* GOAL OF THE EXERCISE *
Tally the lines in the records below that contain "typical" and return only the result.

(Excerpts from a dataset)
═══
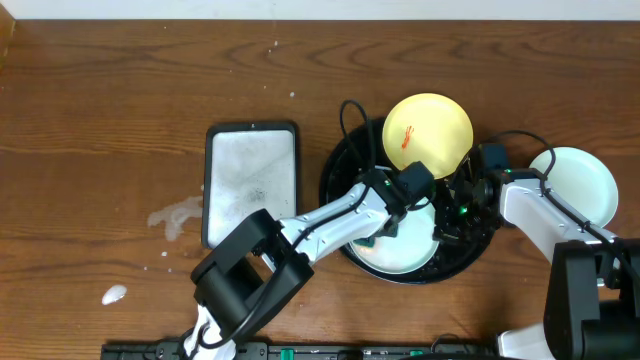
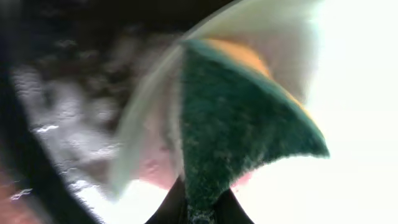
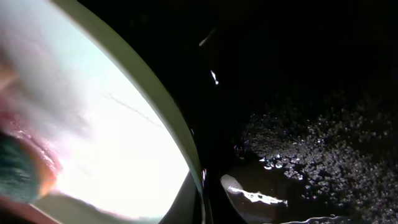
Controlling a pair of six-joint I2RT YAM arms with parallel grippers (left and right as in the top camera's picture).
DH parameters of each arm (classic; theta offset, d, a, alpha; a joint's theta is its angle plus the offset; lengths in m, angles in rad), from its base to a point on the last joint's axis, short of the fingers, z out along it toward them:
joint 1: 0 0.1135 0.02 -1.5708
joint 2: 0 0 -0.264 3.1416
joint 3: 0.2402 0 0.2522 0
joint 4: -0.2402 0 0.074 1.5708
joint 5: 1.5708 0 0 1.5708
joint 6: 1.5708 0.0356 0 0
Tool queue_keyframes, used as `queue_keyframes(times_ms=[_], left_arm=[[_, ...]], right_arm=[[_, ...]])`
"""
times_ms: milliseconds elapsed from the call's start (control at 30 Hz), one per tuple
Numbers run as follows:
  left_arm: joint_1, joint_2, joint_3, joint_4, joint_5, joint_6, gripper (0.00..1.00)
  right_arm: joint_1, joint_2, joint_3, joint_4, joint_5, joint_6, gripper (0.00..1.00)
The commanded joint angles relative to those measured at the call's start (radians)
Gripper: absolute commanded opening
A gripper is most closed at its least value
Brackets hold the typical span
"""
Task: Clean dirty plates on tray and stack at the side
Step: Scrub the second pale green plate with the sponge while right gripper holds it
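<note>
Wooden worktop, roughly one-third done: mint plate aside, outboard of right jaws (grip not discernible); second mint plate on tray under left jaws clenching sponge; smeared yellow plate beyond both, pending.

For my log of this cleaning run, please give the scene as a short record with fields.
tray: black, wet with droplets
yellow plate: at the tray's far edge, red-orange marks
mint plate in tray: under both grippers
second mint plate: on the table, right of the tray
sponge: green, against the mint plate in tray
left gripper: shut on the sponge
right gripper: at that plate's right edge, grip unclear
sponge dish: white, left of the tray
</note>
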Motion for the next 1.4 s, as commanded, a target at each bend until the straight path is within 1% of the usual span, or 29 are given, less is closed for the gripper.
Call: queue_keyframes(times_ms=[0,67,100,200,367,500,533,600,800,933,1033,1100,1233,1300,1367], left_arm=[[0.029,0.069,-0.045,0.135,0.388,0.028,0.07],[0.024,0.069,-0.045,0.221,0.532,0.019,0.07],[0.020,0.069,-0.045,0.254,0.581,0.012,0.07],[0.014,0.069,-0.045,0.286,0.677,0.005,0.07],[0.014,0.069,-0.046,0.286,0.706,0.006,0.07],[0.014,0.069,-0.047,0.237,0.699,0.030,0.07],[0.015,0.069,-0.047,0.213,0.675,0.038,0.07],[0.019,0.069,-0.046,0.146,0.576,0.041,0.08],[0.047,0.065,-0.046,-0.061,0.071,0.031,0.07],[0.071,0.051,-0.021,-0.135,-0.170,0.028,0.08],[0.075,0.039,0.032,-0.186,-0.311,0.029,0.07],[0.075,0.035,0.069,-0.194,-0.351,0.056,0.07],[0.075,0.035,0.106,-0.171,-0.340,0.066,0.07],[0.076,0.038,0.105,-0.140,-0.269,0.067,0.08],[0.076,0.042,0.101,-0.097,-0.143,0.068,0.08]], right_arm=[[-0.014,0.011,-0.003,-0.001,0.131,0.012,0.01],[-0.014,0.011,-0.003,-0.001,0.131,0.012,0.01],[-0.014,0.011,-0.003,-0.001,0.131,0.012,0.01],[-0.014,0.011,-0.003,-0.001,0.131,0.012,0.01],[-0.014,0.011,-0.003,-0.001,0.131,0.012,0.01],[-0.014,0.011,-0.003,-0.002,0.131,0.012,0.01],[-0.014,0.011,-0.003,-0.002,0.131,0.012,0.01],[-0.014,0.011,-0.003,-0.001,0.131,0.012,0.01],[-0.014,0.011,-0.003,-0.002,0.131,0.012,0.01],[-0.014,0.011,-0.003,-0.002,0.131,0.012,0.01],[-0.014,0.011,-0.003,-0.002,0.132,0.011,0.01],[-0.014,0.011,-0.003,-0.002,0.132,0.012,0.01],[-0.014,0.011,-0.003,-0.004,0.132,0.012,0.01],[-0.014,0.011,-0.003,-0.005,0.132,0.011,0.01],[-0.014,0.011,-0.003,-0.005,0.132,0.011,0.01]])
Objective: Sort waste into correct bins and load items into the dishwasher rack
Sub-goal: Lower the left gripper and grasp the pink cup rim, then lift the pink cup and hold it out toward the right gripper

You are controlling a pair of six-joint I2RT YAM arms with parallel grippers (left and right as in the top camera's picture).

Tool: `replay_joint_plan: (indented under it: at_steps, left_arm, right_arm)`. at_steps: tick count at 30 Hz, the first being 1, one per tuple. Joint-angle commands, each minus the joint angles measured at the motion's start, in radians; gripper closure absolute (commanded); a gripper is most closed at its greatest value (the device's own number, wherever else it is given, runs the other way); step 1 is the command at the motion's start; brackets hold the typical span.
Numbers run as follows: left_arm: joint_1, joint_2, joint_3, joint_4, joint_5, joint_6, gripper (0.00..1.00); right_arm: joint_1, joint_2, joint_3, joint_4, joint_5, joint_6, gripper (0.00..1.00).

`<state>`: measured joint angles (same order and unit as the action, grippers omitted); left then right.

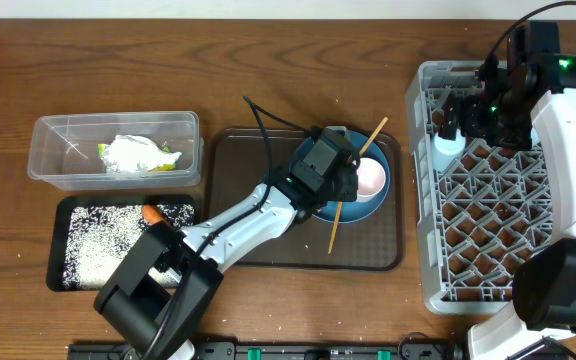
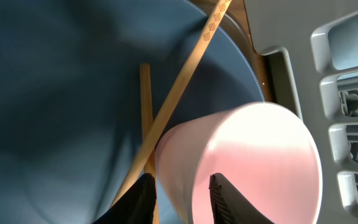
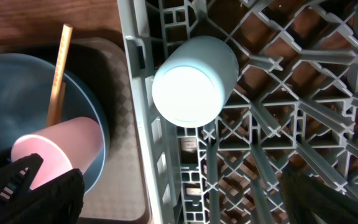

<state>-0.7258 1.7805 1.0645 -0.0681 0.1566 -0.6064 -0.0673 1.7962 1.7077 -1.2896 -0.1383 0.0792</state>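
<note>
- The pink cup lies on its side on the plate, which sits on the brown tray just beside the rack.
- The left gripper straddles the cup's wall at the mouth, with 1 finger outside and 1 inside. I cannot tell whether they already pinch it.
- The cup looks light, thin-walled and smooth, probably plastic. A rim pinch should carry it, but it may swivel or slip, so a deeper bite on the wall would be safer.
- The 2 chopsticks cross on the plate and run under the cup, so lifting it may nudge them. They are thin, stiff and likely to roll.
- The right gripper hangs over the rack, spread wide and empty, beside the blue cup already set there.
- The wrapper is in the tub. The rice and carrot are in the black tray.
- The left arm covers part of the plate from overhead, and no bowl can be made out. The finger contact is cut off at the bottom of the left wrist view.
</note>
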Motion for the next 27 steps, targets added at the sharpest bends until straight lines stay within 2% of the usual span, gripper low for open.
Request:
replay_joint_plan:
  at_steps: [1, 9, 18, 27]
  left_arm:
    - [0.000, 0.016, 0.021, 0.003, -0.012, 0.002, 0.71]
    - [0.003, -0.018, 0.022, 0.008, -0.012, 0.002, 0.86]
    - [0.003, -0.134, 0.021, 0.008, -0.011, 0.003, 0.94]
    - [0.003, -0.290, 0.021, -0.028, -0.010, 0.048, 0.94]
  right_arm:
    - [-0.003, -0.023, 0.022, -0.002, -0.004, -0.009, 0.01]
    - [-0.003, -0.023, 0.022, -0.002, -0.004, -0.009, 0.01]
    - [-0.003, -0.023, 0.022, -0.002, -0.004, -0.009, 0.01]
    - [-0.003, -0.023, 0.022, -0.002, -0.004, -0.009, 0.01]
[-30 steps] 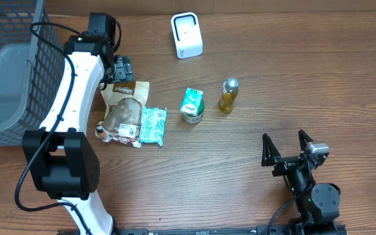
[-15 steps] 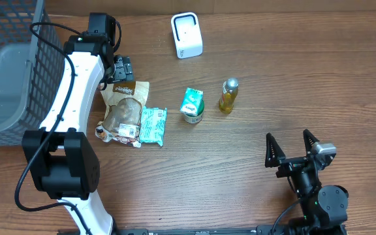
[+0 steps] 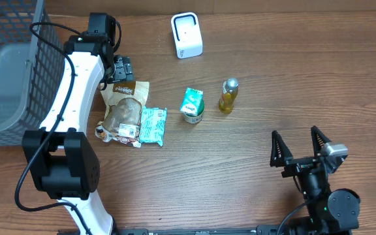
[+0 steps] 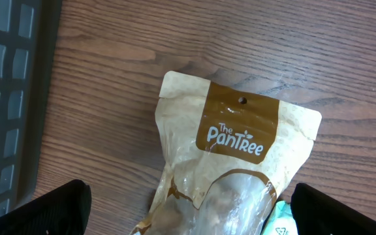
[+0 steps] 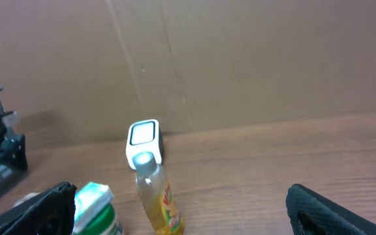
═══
* OUTPUT OF THE TASK *
2